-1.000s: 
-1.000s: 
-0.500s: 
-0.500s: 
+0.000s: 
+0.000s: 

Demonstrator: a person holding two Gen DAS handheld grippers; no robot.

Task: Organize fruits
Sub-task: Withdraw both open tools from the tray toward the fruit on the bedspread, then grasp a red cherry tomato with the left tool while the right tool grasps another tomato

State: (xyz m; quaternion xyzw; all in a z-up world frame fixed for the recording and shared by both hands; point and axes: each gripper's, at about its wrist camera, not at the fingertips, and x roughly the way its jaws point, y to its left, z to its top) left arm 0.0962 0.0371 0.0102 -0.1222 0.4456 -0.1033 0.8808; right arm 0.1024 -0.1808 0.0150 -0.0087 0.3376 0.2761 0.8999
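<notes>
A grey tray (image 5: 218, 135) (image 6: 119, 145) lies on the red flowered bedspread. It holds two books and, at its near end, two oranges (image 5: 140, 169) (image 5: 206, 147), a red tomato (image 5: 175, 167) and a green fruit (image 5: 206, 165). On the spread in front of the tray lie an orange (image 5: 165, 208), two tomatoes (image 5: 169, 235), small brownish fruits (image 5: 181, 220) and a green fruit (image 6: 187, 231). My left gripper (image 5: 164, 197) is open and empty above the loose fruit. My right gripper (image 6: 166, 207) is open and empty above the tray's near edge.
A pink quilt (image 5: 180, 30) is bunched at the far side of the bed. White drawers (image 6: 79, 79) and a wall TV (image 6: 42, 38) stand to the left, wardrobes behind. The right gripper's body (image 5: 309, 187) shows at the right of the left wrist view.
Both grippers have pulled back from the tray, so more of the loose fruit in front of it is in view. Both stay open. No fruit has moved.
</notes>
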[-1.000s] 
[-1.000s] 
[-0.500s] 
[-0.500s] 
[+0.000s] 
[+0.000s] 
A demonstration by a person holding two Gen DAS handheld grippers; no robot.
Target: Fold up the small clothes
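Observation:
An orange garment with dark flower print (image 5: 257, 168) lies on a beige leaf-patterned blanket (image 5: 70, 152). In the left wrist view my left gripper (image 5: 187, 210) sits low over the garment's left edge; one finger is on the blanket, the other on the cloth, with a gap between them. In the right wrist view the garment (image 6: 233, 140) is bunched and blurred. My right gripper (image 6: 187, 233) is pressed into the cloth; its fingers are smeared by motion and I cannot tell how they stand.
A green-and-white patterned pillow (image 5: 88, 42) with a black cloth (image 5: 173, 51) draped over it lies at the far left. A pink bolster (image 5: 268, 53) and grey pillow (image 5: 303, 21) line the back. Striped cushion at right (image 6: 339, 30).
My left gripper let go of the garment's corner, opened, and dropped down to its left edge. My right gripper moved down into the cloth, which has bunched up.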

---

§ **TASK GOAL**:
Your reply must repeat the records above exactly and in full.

§ **TASK ANSWER**:
-1.000s: 
-1.000s: 
-0.500s: 
-0.500s: 
+0.000s: 
+0.000s: 

Demonstrator: a person holding two Gen DAS handheld grippers; no robot.

Task: Organize fruits
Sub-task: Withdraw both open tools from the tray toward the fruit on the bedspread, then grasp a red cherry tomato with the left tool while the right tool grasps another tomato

State: (xyz m; quaternion xyzw; all in a z-up world frame fixed for the recording and shared by both hands; point and axes: each gripper's, at about its wrist camera, not at the fingertips, and x roughly the way its jaws point, y to its left, z to its top) left arm 0.0962 0.0371 0.0102 -0.1222 0.4456 -0.1033 0.8808; right arm 0.1024 -0.1808 0.0150 -0.0087 0.3376 0.2761 0.8999
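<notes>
A grey tray (image 5: 218, 135) (image 6: 119, 145) lies on the red flowered bedspread. It holds two books and, at its near end, two oranges (image 5: 140, 169) (image 5: 206, 147), a red tomato (image 5: 175, 167) and a green fruit (image 5: 206, 165). On the spread in front of the tray lie an orange (image 5: 165, 208), two tomatoes (image 5: 169, 235), small brownish fruits (image 5: 181, 220) and a green fruit (image 6: 187, 231). My left gripper (image 5: 164, 197) is open and empty above the loose fruit. My right gripper (image 6: 166, 207) is open and empty above the tray's near edge.
A pink quilt (image 5: 180, 30) is bunched at the far side of the bed. White drawers (image 6: 79, 79) and a wall TV (image 6: 42, 38) stand to the left, wardrobes behind. The right gripper's body (image 5: 309, 187) shows at the right of the left wrist view.
Both grippers have pulled back from the tray, so more of the loose fruit in front of it is in view. Both stay open. No fruit has moved.
</notes>
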[-1.000s] 
[-1.000s] 
[-0.500s] 
[-0.500s] 
[+0.000s] 
[+0.000s] 
A demonstration by a person holding two Gen DAS handheld grippers; no robot.
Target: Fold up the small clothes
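Observation:
An orange garment with dark flower print (image 5: 257, 168) lies on a beige leaf-patterned blanket (image 5: 70, 152). In the left wrist view my left gripper (image 5: 187, 210) sits low over the garment's left edge; one finger is on the blanket, the other on the cloth, with a gap between them. In the right wrist view the garment (image 6: 233, 140) is bunched and blurred. My right gripper (image 6: 187, 233) is pressed into the cloth; its fingers are smeared by motion and I cannot tell how they stand.
A green-and-white patterned pillow (image 5: 88, 42) with a black cloth (image 5: 173, 51) draped over it lies at the far left. A pink bolster (image 5: 268, 53) and grey pillow (image 5: 303, 21) line the back. Striped cushion at right (image 6: 339, 30).
My left gripper let go of the garment's corner, opened, and dropped down to its left edge. My right gripper moved down into the cloth, which has bunched up.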

The answer has nothing more to it.